> [EXERCISE PROMPT] Output exactly the lines below, starting with the line that has "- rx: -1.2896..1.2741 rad" and going on through the line that has "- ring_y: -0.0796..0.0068", both included, and no other lines.

> [SUPPLIED INFORMATION]
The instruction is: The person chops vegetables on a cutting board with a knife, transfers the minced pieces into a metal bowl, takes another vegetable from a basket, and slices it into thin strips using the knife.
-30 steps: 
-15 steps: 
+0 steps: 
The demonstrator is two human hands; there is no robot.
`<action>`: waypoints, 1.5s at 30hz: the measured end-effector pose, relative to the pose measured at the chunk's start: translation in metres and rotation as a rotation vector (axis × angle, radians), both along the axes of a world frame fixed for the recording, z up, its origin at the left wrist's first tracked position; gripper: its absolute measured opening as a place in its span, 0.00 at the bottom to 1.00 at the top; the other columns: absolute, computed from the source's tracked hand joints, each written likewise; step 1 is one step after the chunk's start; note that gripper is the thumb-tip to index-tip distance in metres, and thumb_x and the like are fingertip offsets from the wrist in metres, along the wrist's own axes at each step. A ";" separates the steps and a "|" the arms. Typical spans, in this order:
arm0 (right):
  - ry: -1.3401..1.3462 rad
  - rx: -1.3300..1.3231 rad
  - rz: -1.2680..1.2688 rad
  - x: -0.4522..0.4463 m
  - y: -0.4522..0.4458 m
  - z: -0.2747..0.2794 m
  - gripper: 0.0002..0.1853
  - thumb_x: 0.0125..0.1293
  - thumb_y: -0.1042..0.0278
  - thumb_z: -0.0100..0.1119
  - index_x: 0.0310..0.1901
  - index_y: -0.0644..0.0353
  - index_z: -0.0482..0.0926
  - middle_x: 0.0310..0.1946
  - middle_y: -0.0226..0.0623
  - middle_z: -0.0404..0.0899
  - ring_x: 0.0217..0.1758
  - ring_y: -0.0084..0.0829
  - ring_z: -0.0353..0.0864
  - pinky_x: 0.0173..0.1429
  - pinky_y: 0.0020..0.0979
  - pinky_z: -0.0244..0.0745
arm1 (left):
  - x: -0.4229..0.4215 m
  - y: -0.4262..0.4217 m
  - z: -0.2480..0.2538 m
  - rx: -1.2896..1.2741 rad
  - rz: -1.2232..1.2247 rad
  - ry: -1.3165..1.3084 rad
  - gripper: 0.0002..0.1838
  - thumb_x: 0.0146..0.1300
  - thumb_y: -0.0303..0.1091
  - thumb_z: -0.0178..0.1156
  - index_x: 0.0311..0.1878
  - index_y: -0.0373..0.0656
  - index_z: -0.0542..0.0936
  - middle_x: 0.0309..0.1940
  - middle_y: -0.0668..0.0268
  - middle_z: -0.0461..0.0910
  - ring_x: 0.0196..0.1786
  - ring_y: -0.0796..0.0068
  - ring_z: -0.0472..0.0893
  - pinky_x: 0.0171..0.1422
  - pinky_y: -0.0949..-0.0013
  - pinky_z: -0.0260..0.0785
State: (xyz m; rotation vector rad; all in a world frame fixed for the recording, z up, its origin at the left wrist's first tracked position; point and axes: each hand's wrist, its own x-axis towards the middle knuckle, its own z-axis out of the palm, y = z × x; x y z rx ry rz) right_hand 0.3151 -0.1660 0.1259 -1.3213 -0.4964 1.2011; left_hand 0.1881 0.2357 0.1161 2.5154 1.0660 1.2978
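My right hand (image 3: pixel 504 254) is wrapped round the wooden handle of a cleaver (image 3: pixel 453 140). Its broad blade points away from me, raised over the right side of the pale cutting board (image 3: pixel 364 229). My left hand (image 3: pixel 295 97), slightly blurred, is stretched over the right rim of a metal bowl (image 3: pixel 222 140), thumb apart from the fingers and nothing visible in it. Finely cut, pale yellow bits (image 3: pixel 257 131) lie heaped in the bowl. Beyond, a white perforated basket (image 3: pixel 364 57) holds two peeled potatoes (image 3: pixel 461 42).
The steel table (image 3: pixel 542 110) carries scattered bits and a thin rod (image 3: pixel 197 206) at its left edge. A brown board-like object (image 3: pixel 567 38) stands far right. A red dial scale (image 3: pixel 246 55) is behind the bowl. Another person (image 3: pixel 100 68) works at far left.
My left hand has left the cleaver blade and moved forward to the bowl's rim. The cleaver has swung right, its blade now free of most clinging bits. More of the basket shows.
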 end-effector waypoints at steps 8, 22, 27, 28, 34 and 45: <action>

> [EXERCISE ANSWER]
  - rx: -1.2896..1.2741 rad
  - rz: -1.2232..1.2247 rad
  - ry: -1.3165..1.3084 rad
  - gripper: 0.0002..0.1838
  - thumb_x: 0.0146..0.1300
  - thumb_y: -0.0303..0.1091
  - thumb_z: -0.0178..0.1156
  - index_x: 0.0311..0.1878
  - index_y: -0.0373..0.0656
  - index_z: -0.0542..0.0936
  - middle_x: 0.0309..0.1940
  - middle_y: -0.0668..0.0268
  - middle_z: -0.0461..0.0910
  - ring_x: 0.0196..0.1786
  - ring_y: -0.0796..0.0068

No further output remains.